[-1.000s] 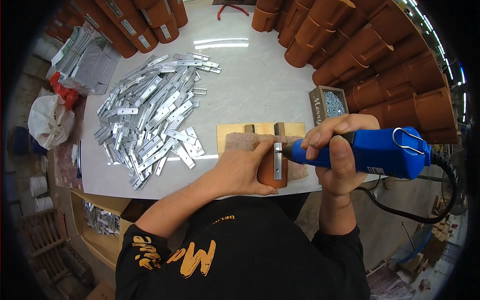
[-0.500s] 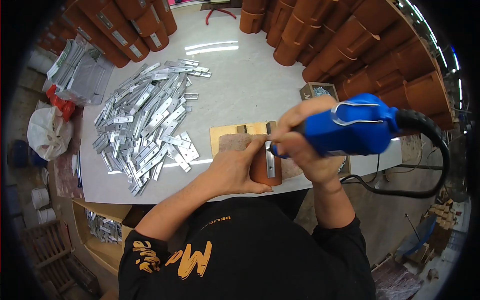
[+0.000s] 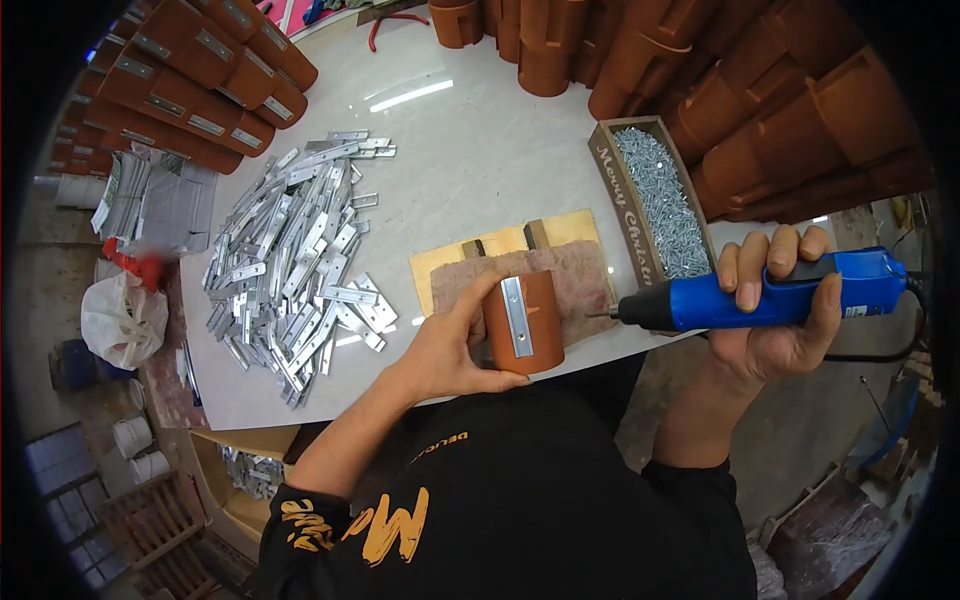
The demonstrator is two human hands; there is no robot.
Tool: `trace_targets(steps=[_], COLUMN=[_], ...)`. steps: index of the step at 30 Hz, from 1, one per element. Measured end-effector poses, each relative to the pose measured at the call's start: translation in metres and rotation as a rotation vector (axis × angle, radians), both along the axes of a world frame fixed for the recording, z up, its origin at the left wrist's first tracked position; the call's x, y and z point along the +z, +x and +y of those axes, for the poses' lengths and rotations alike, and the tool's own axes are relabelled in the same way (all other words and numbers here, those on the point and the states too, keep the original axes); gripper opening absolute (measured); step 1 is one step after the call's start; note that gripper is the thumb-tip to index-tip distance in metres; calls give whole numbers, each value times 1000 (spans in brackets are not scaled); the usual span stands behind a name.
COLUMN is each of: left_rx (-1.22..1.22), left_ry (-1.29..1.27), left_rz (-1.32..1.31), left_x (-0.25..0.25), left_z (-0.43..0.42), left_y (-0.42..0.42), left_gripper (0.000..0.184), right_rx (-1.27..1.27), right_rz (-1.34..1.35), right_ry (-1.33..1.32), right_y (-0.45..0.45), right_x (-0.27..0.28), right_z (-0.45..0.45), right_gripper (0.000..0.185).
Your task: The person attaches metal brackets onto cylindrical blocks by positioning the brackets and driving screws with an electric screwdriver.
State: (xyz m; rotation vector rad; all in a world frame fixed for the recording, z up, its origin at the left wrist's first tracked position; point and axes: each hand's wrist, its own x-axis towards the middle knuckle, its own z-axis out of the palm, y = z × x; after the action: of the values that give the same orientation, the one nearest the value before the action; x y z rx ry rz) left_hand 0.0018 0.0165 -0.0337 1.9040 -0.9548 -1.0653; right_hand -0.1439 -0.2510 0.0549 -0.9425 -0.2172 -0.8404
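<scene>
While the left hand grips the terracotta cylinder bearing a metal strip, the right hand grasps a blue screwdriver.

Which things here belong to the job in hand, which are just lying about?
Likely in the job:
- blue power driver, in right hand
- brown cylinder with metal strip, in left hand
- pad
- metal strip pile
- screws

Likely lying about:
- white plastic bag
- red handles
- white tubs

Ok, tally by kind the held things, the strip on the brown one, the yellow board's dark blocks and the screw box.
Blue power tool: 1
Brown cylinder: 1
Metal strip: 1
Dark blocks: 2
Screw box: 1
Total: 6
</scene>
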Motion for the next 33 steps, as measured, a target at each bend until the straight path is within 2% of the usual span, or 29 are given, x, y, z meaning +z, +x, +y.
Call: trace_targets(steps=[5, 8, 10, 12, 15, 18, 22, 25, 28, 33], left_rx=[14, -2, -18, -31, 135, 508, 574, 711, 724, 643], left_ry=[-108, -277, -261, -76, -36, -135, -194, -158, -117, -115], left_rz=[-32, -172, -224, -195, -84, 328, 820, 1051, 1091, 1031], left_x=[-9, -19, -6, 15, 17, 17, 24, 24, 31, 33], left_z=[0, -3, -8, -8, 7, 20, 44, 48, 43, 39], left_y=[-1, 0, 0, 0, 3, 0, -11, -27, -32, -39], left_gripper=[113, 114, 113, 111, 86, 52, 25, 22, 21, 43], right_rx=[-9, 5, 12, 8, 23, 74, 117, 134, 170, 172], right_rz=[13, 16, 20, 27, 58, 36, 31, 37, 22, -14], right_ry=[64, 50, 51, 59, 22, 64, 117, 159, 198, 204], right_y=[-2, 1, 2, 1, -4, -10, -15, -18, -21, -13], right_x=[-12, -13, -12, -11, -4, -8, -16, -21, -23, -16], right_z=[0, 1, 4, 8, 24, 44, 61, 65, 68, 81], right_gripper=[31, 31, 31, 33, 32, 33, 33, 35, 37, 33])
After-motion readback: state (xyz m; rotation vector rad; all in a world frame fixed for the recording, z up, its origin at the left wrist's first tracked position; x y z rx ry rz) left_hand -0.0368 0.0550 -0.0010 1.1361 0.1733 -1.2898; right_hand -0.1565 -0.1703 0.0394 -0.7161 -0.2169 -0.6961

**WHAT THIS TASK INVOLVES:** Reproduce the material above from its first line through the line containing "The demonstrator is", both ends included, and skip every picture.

**SOLUTION BELOW:**
[-1.000s] 
[-0.500s] 
[+0.000s] 
The demonstrator is two human hands; there is no robot.

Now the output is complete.